Historically the most valued of amusing comic dialogue is that based on wit. Wit, that intellectual excellence which we can admire apart from character (hence our admiration for the witty speech of even those characters by whom we are not amused), employs unusual or apt comparisons and irony in obvious or subtle manners. Like manifest absurdity, wit can be an aspect of characterization; and like amusing dialogue based on character, wit can be made an aspect of situation, as when a speaker who is witty ironically comments to a butt who fails to recognize the irony. (Note that manifest absurdity is not the same thing as false wit; false wit amuses largely as an aspect of character, for it is intentional, i.e., intended as wit.)

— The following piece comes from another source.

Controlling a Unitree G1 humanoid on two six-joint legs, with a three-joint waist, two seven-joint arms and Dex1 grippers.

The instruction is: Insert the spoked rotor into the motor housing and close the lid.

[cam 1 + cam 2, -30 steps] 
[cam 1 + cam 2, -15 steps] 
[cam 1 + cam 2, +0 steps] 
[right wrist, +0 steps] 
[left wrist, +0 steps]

Of these four kinds of comic dialogue, those based on character and situation are the most commonly employed, that based on manifest absurdity the least attempted, and that founded on wit the least frequently achieved. As a general principle we can say that the great and memorable scenes of comic dramatic literature employ at least three and often all four kinds of comic dialogue in concert. Indeed, the failed attempts of a good many third-rate dramatists of Sheridan’s day as well as the successes of many comic dramatists of genius in all times suggest a corollary, quantitative principle: the more aspects or different representatives of amusing character, the more ironic levels of comic situation, the more manifest absurdity, and the more striking and original wit all used in concert, the more probable the creation of memorable, amusing comic dialogue. Two scenes I have touched on frequently in this study—Jack’s imposition on Mrs. Malaprop, and the screen scene of The School for Scandal— demonstrate both the concert and the quantitative principles admirably, for both scenes depend upon widely different and striking characters, several levels of situational irony, manifest absurdity (to a lesser extent), and wit all used together. Both principles underlie the success of the dialogue in the moments of The Critic.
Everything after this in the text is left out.